Yarrick’s bombast meant more refugees would be coming in. Athena looked at the ranks of beds and the already overcrowded conditions. Their ‘protectors’ were monsters, masquerading as heroes. She prayed to the Emperor for his mercy.

Nemiok was scouring the mountains for any sign of the orks, one hand on the stock of his combi-bolter as it hung by a strap from his shoulder.

‘Do not do that again, brother.’

Varik was cleaning the dirt from his chainblade and looked up. ‘Do what?’

‘Pander to that woman. She must be made to know her place. Remember your Chapter and duty…’ Nemiok paused to turn and meet his battle-brother’s fierce gaze, ‘…or I shall remind you of it.’

Chastened, Varik only nodded.

Nemiok went to the comm-feed in his ear and listened.

‘Mobile artillery is being moved in on the opposite side of the camp,’ he said a minute later. ‘It seems Captain Vinyar is planning on starting that push a little early.’

He smiled when he saw the tank column emerging from the cloud of dust opposite their sentry position, missile points glistening in the pale sun, but there was no mirth in it, no humour at all.

Rain at Emperor’s Deliverance was only good for washing away the blood. Even then it coalesced in the sink holes and basins of the camp, making the ground muddy and hard to traverse on foot or track. Ravines of the grisly matter ran thick and red, gumming up boots and thickening the air with a metallic smell.
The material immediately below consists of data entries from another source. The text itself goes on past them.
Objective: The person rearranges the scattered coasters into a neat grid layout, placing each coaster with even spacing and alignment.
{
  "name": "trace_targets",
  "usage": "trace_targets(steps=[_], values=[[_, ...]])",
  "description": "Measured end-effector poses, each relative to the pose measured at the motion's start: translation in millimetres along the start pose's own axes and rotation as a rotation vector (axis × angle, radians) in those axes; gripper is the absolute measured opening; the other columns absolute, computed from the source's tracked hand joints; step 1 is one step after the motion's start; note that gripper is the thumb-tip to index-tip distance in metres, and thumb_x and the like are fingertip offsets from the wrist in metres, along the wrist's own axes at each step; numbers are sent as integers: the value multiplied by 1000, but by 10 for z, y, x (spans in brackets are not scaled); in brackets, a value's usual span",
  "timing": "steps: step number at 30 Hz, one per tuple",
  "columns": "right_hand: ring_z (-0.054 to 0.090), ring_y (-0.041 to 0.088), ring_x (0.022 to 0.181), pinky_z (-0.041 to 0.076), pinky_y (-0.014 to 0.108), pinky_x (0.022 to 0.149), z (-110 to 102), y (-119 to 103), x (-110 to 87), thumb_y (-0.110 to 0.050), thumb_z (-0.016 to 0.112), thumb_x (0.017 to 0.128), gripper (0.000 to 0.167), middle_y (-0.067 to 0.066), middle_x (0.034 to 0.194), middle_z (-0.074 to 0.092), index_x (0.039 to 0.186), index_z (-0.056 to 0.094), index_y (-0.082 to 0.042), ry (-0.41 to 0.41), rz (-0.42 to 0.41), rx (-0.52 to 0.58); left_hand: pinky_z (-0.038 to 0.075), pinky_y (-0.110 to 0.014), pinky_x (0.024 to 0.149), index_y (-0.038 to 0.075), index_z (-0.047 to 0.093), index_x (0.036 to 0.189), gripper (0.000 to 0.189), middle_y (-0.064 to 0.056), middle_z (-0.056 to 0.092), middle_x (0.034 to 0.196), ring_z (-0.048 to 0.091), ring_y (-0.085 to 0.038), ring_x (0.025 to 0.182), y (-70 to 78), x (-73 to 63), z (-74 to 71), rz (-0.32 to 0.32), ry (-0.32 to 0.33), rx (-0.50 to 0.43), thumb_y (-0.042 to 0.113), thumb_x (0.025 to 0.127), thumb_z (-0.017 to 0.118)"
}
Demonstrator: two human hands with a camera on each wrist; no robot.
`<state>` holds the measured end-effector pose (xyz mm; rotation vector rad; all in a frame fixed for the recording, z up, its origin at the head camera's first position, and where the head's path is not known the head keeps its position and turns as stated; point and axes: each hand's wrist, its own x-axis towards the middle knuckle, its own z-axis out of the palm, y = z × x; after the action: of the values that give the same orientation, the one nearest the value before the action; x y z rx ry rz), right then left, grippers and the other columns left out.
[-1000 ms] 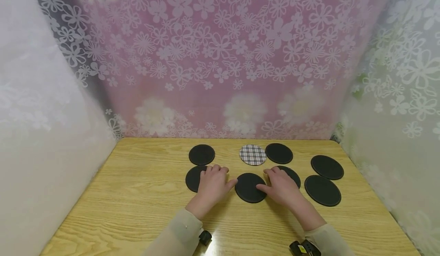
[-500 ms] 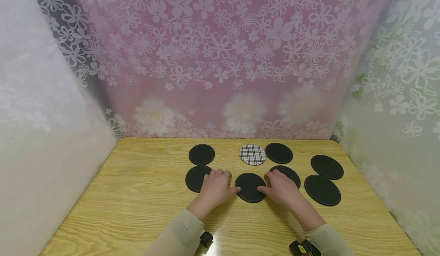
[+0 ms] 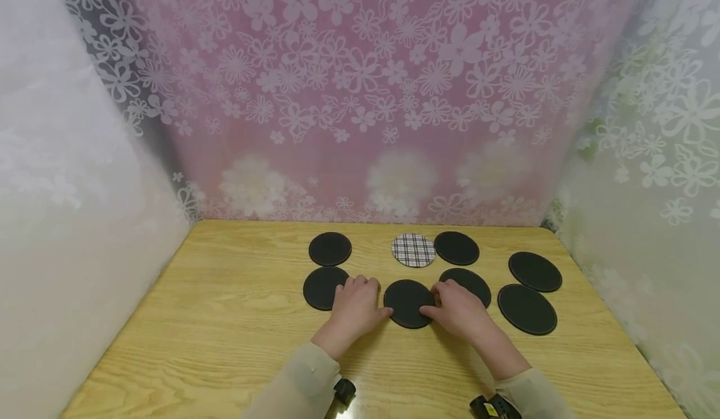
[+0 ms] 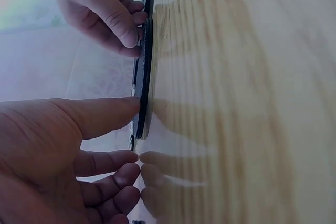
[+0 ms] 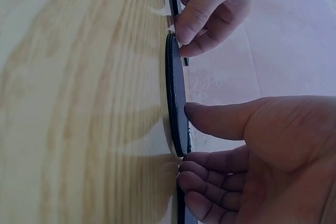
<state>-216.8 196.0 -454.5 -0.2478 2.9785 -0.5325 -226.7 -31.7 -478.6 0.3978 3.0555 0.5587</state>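
Farthest left on the light wooden table [image 3: 214, 319]: two round black coasters, one at the back [image 3: 330, 248] and one nearer [image 3: 320, 287], the nearer one partly covered by the fingers of the left hand [image 3: 355, 309]. Left hand resting palm down, thumb stretched out to the right and touching the left edge of the central round black coaster [image 3: 408, 303]; in the left wrist view, the same thumb [image 4: 100, 116] laid against the thin rim of that coaster [image 4: 143, 98], the other fingers loosely curled with tips on the wood, holding nothing. No firm clamp visible, only a touch at the edge.

Central coaster lying flat on the table, between both hands, near the middle of the tabletop and just in front of a round plaid coaster with a white and dark check [image 3: 413, 250]. Seen edge-on in the right wrist view [image 5: 176, 100], lying against the wood.

Right of it, the right hand [image 3: 458, 311], palm down, thumb touching the coaster's right edge; in the right wrist view, thumb [image 5: 220, 119] extended to the rim, fingers relaxed and slightly bent below, pinching nothing. Behind this hand, another round black coaster [image 3: 471, 281] partly hidden by the knuckles, and one more at the back [image 3: 456, 247] beside the plaid one.

Farthest right, two further black coasters, rear [image 3: 535, 271] and front [image 3: 527, 309], well apart from the hands.
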Motion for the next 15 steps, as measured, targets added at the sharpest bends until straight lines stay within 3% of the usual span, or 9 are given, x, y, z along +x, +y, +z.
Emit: trace_targets(steps=[9,15], values=[[57,21,82,54,46,79,14,17,-12,-28,86,99,41,5,94,59,122,74,4,7,0,7,44,-46,85,14,74,107,36,-3,67,101,58,-28,99,25,28,35,6,6,-23,41,92,93],[59,21,83,56,48,81,17,7,-10,-24,87,99,37,5,94,61,119,74,4,8,6,21,47,-47,87,15,77,106,28,-2,70,101,61,-27,99,41,38,49,2,-18,-36,36,94,92]])
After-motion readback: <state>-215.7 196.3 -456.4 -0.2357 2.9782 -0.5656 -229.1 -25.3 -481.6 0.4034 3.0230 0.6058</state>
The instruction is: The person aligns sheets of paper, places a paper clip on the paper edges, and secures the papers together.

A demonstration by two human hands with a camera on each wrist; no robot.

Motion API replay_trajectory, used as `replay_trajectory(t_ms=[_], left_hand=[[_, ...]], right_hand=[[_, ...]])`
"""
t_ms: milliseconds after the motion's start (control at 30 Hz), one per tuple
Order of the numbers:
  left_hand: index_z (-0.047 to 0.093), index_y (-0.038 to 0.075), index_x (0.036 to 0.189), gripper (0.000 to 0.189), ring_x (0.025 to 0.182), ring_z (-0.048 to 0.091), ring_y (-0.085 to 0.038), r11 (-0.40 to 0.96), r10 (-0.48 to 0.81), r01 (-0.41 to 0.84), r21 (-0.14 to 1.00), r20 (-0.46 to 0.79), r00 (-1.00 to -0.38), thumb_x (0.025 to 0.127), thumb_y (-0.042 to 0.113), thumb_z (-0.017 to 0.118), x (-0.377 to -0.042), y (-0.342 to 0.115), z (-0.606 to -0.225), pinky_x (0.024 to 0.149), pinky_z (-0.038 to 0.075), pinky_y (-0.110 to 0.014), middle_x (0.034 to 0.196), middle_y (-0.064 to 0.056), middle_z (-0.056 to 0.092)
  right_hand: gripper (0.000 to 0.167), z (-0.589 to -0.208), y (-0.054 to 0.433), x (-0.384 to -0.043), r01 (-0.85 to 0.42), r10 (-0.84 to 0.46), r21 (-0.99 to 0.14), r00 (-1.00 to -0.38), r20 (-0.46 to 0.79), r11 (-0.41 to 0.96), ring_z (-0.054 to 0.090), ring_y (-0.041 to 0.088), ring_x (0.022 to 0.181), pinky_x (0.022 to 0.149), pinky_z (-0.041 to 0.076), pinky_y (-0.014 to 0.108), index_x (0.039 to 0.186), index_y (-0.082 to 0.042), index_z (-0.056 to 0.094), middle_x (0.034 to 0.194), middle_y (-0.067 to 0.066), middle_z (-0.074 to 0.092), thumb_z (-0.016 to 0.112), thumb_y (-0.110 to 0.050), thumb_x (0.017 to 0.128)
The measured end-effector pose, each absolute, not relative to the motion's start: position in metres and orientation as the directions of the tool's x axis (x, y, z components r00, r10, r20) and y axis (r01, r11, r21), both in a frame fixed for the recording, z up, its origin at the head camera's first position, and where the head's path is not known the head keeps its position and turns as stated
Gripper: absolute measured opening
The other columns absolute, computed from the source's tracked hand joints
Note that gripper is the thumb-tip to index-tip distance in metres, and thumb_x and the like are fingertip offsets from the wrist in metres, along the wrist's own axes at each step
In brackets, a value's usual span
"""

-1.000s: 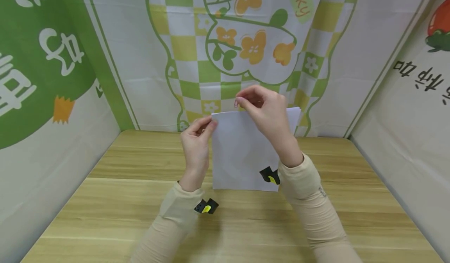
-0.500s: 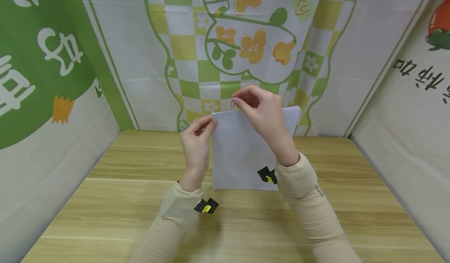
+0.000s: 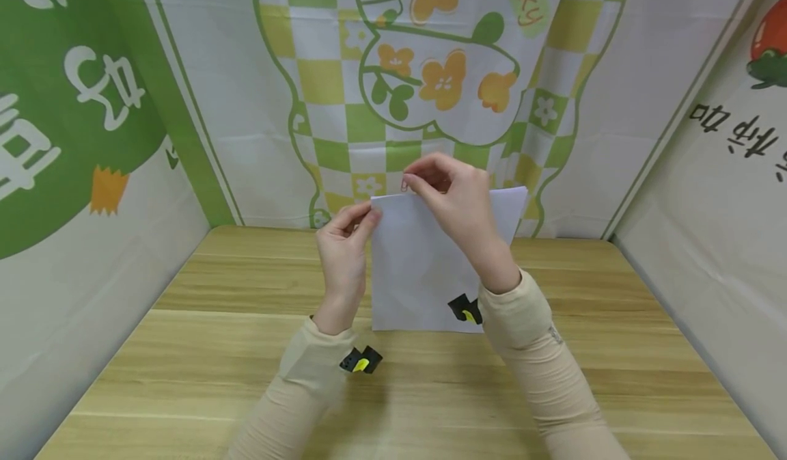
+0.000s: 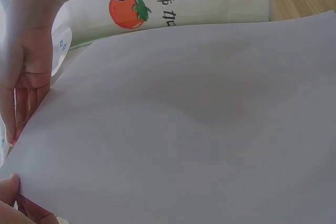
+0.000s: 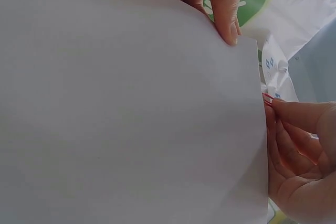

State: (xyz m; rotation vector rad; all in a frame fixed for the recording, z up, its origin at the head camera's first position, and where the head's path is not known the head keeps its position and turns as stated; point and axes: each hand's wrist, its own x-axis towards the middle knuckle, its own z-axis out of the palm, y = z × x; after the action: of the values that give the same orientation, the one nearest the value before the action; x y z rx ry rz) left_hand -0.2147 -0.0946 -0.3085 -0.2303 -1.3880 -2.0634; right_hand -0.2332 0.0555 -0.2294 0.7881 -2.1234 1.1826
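Note:
White paper (image 3: 424, 262), with more than one layer showing at its upper right corner, stands upright over the table. My left hand (image 3: 346, 251) pinches its upper left corner between thumb and fingers; the thumb lies on the near face. Between the thumb and forefinger of my right hand (image 3: 464, 204) is a small red paper clip (image 3: 404, 185), right at the paper's top edge. In the right wrist view the clip (image 5: 268, 99) points at that edge, a little way along from the corner my left hand grips. The paper hides some of the right hand's fingers in the left wrist view.
The wooden table (image 3: 246, 378) extends around the paper. A printed green and white cloth (image 3: 344, 84) hangs behind it, with printed side cloths at left (image 3: 92, 275) and right (image 3: 707, 207). Black and yellow wrist pieces (image 3: 361, 361) stick out by both cuffs.
My right hand has shifted slightly left with the paper clip, then down, bringing the clip to the paper's top edge. The left hand and the paper have stayed nearly still.

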Motion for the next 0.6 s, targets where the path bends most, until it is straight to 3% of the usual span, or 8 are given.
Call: replay_trajectory(t_ms=[600], left_hand=[[0.068, -0.013, 0.096, 0.024, 0.074, 0.059, -0.007, -0.235, -0.402, 0.579, 0.780, 0.465, -0.789, 0.079, 0.004, 0.074, -0.2147, -0.0949, -0.3086, 0.065, 0.047, -0.016, 0.078, 0.008, 0.067]], right_hand=[[0.011, -0.2318, 0.0560, -0.2346, -0.742, -0.231, -0.534, -0.649, 0.725, 0.406, 0.065, 0.007, 0.070, 0.065, 0.053, 0.021, 0.092, -0.009, 0.072, 0.084, 0.002, 0.072, 0.070, -0.018, 0.086]])
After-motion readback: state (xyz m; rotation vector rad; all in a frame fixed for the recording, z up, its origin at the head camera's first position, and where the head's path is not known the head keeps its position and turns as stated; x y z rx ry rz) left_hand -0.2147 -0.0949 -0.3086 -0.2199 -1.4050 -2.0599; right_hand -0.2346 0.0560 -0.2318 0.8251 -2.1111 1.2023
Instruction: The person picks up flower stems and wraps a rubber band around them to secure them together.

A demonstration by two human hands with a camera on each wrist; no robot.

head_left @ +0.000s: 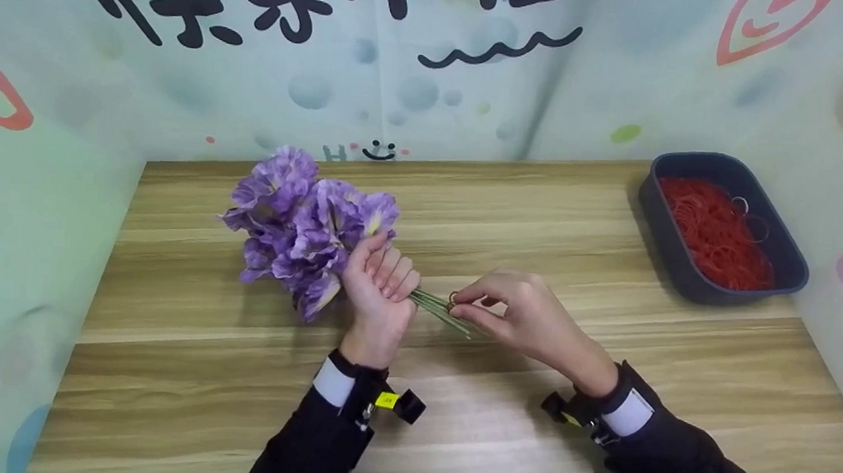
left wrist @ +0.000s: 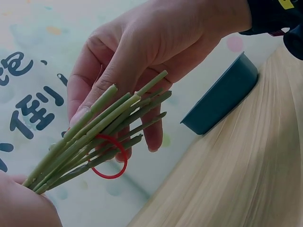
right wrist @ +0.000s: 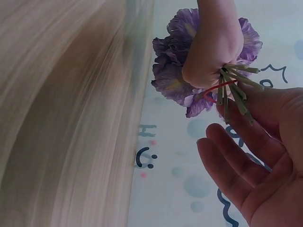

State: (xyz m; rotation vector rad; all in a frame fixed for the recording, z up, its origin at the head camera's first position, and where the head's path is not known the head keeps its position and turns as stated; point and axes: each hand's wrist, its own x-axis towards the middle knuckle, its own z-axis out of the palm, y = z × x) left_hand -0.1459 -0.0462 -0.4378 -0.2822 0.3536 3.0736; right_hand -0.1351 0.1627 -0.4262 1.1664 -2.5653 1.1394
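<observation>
My left hand grips a bunch of purple flowers by the stems, just below the blooms, which lean toward the back left. Green stem ends stick out of that fist, slightly fanned. At these ends my right hand pinches a red rubber band with thumb and forefinger. Its other fingers are spread apart in the right wrist view. The band crosses the stems, and part of its loop stands out to one side. In the left wrist view, the stems hide part of the right fingers.
A dark blue bin holding a tangle of red rubber bands stands at the back right of the wooden table. Printed cloth walls enclose the back and both sides.
</observation>
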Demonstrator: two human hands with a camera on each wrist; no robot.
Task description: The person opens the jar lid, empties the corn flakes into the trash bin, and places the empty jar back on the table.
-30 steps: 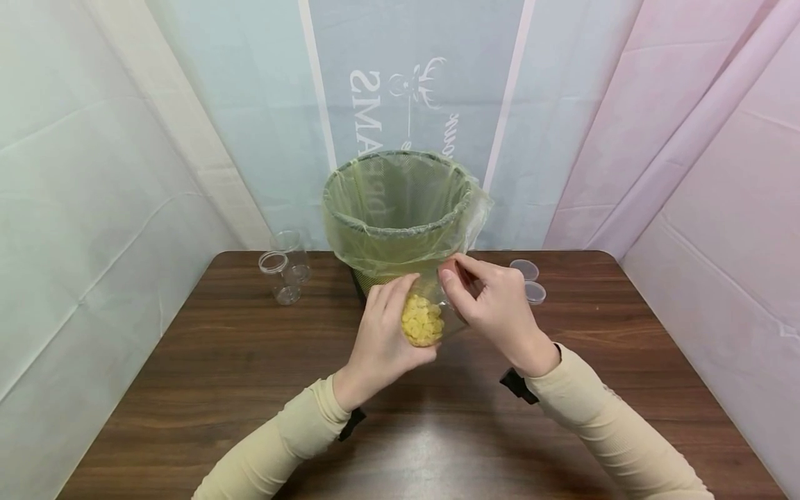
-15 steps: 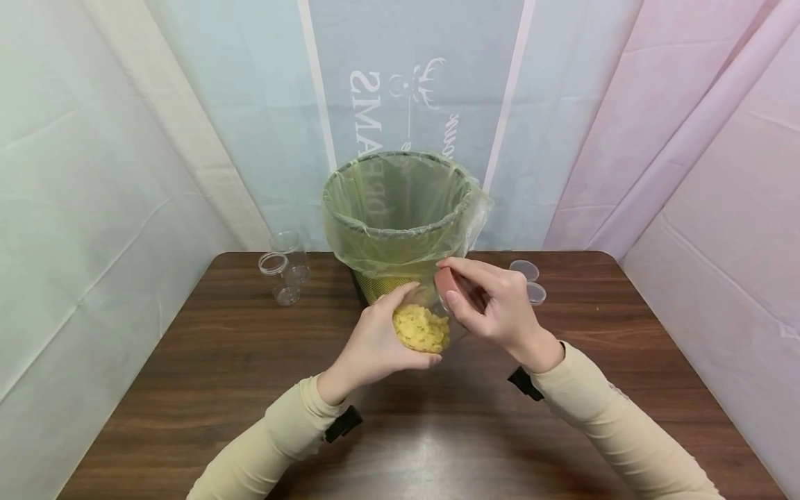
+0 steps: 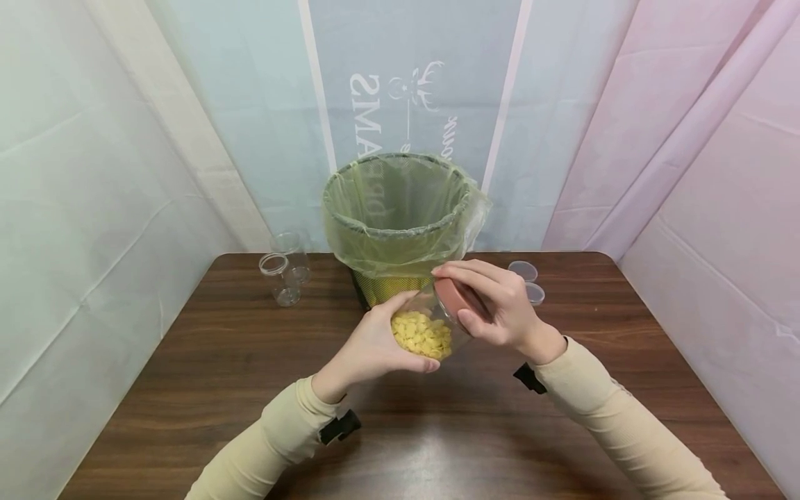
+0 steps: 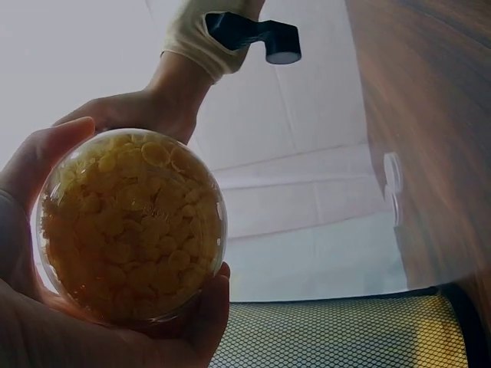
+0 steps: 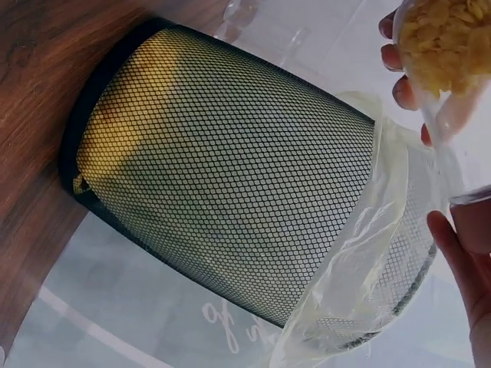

Athena was out in the downpour wearing medical fatigues, having abandoned ceremony in favour of pragmatism. Betheniel was lagging behind on the slope, a storm cloak clutched tight around her tiny frame.

‘I need your help,’ she said to the Space Marine sentries, hoping her directness would get their attention.

Nemiok deigned to look at her. ‘Go on.’

‘The Salvation, it’s a medical transport, has broken down. They’re mired in the earth and have over five hundred wounded aboard. I need to get them to the infirmary as soon as possible. You are stronger than anyone in camp and could get us back on the road quickly. Not protection,’ she explained, showing her palms, ‘just saving lives.’

Nemiok waited. The rain drizzled down Athena’s face, saturating her clothes. She was shivering; so too was her half-drowned novitiate.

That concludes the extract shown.